### PROBLEM TO WORK ON
Pull every line holding the word "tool" out of the data and copy it.

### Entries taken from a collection
_____
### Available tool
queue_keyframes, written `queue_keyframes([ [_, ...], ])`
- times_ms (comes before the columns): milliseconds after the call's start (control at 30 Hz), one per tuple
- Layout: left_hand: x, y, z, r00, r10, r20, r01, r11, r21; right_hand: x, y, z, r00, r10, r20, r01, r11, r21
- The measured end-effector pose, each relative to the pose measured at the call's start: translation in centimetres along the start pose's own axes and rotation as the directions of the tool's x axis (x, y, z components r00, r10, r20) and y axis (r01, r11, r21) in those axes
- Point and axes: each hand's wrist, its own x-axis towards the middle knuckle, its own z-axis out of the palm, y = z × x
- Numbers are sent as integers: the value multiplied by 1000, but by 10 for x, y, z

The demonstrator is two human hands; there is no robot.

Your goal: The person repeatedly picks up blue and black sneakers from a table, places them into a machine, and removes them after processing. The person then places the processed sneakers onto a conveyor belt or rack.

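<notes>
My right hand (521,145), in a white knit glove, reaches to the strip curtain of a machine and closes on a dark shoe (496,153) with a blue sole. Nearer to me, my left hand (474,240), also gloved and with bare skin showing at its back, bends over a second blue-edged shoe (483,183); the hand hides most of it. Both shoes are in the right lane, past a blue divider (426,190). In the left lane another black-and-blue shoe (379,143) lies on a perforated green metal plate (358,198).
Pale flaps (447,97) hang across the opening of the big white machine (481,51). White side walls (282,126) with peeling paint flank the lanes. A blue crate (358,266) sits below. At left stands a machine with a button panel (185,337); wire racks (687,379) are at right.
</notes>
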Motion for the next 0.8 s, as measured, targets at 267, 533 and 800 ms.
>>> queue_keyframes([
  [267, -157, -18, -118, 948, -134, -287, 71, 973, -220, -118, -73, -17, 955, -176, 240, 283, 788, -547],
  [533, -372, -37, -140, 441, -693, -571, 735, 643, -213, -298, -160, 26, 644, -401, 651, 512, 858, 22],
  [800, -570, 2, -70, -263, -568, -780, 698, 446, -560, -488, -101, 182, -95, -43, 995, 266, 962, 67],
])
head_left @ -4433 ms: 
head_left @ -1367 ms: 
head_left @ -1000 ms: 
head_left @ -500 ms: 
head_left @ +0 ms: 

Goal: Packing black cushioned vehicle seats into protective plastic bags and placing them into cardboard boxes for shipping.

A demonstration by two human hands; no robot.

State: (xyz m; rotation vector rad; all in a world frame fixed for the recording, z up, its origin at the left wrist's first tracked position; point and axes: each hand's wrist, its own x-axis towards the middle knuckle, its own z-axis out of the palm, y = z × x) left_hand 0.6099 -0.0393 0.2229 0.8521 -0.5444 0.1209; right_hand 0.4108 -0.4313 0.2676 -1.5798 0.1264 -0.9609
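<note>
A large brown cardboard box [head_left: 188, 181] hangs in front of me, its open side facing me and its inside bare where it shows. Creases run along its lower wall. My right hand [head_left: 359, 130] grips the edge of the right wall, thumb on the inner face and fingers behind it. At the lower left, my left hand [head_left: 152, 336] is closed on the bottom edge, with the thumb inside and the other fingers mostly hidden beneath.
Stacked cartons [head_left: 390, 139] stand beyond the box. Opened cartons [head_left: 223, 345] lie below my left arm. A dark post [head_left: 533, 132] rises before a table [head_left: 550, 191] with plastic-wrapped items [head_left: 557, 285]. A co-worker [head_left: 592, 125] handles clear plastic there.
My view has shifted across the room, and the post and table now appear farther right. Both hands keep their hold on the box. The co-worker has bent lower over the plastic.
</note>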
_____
### RESULT OF THE EXERCISE
### Available tool
- The measured end-effector pose, each relative to the pose measured at the call's start: translation in centimetres along the start pose's own axes and rotation as the directions of the tool's x axis (x, y, z components r00, r10, r20) and y axis (r01, r11, r21) in those axes

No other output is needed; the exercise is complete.